Aim of the task>
Print only what runs from the line that includes "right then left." to the end of the listing, word for word, and do not include any pictures.

Data block>
○ ○ ○
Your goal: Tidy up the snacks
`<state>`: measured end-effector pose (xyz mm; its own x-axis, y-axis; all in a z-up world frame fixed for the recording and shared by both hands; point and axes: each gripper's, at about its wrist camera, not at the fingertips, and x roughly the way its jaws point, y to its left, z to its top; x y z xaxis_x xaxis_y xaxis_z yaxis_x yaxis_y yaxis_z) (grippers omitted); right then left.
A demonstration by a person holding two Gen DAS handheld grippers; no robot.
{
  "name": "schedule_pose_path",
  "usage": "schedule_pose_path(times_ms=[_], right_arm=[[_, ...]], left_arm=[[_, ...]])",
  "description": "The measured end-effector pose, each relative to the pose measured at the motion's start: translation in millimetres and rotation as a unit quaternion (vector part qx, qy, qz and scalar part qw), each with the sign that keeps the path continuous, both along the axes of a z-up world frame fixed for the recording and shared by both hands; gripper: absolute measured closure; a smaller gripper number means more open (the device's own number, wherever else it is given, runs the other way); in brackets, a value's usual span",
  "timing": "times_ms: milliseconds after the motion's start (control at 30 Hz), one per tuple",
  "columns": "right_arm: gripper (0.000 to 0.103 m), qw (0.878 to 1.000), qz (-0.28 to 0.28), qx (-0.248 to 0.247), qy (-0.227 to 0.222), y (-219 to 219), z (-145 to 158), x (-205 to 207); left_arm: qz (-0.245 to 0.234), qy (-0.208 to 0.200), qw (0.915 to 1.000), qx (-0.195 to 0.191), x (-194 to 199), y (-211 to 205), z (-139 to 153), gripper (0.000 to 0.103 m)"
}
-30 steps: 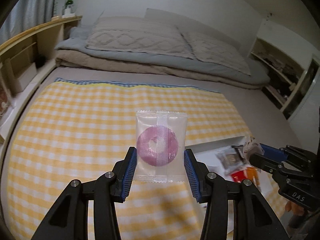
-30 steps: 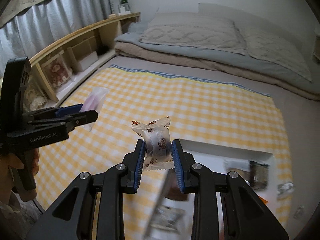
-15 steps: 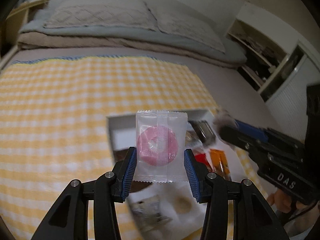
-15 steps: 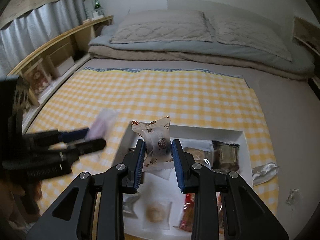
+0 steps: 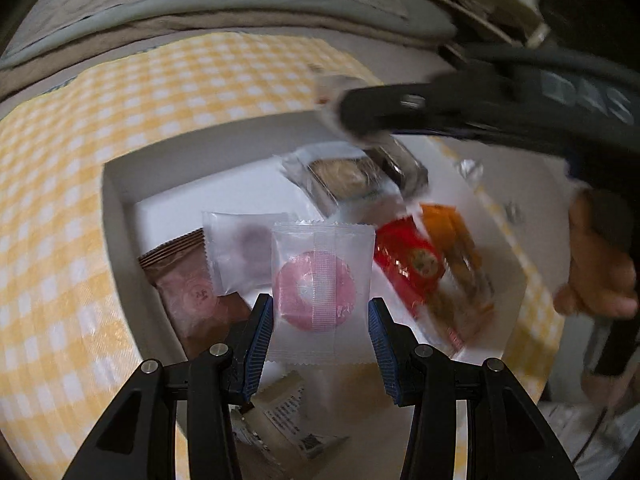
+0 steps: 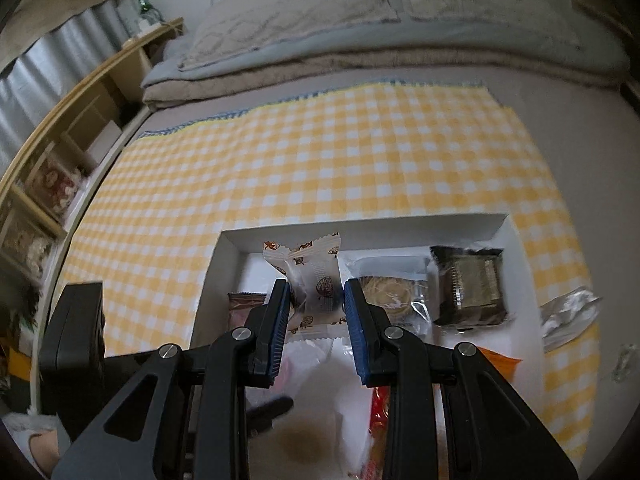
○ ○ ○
Exercise answer>
`<state>`: measured end-effector pose (xyz mm; its own x-axis, y-axis; all in a z-up world frame fixed for the recording and shared by both hands; point and axes: each gripper's, at about its wrist camera, not at the fingertips, and x roughly the way its jaws point, y to its left, z to its top; x y z xaxis_x xaxis_y xaxis_z yaxis_x yaxis_y yaxis_z) (grippers omitted); right then left.
A demonstration by a person holding two Gen DAS handheld grippers; no robot.
{
  "name": "schedule_pose_path",
  "usage": "schedule_pose_path(times_ms=[_], right_arm=[[_, ...]], left_arm=[[_, ...]])",
  "description": "The measured end-effector pose, each relative to the pose measured at the motion's start: translation in millimetres and rotation as a unit quaternion (vector part qx, qy, qz and scalar part qw), each with the sign that keeps the path continuous, both along the axes of a z-up world frame fixed for the recording and shared by both hands; gripper: absolute measured closure; a smaller gripper number means more open (the device's own number, wherever else it is given, runs the other way); in brackets, a value's usual span",
  "timing": "times_ms: milliseconds after the motion's start (control at 30 Hz), one per tuple",
  "columns": "right_arm: gripper (0.000 to 0.103 m), qw (0.878 to 1.000), qz (-0.28 to 0.28), qx (-0.248 to 0.247), qy (-0.227 to 0.222), y (-219 to 219), z (-145 to 158), x (-205 to 207); left_arm: qz (-0.245 to 0.234), qy (-0.208 to 0.200), qw (0.915 to 1.000), qx (-0.195 to 0.191), x (-194 to 199), y (-211 to 205), z (-139 to 153), gripper (0.000 to 0.103 m)"
}
-30 steps: 
-30 steps: 
-15 steps: 
-15 steps: 
+0 steps: 
+0 steps: 

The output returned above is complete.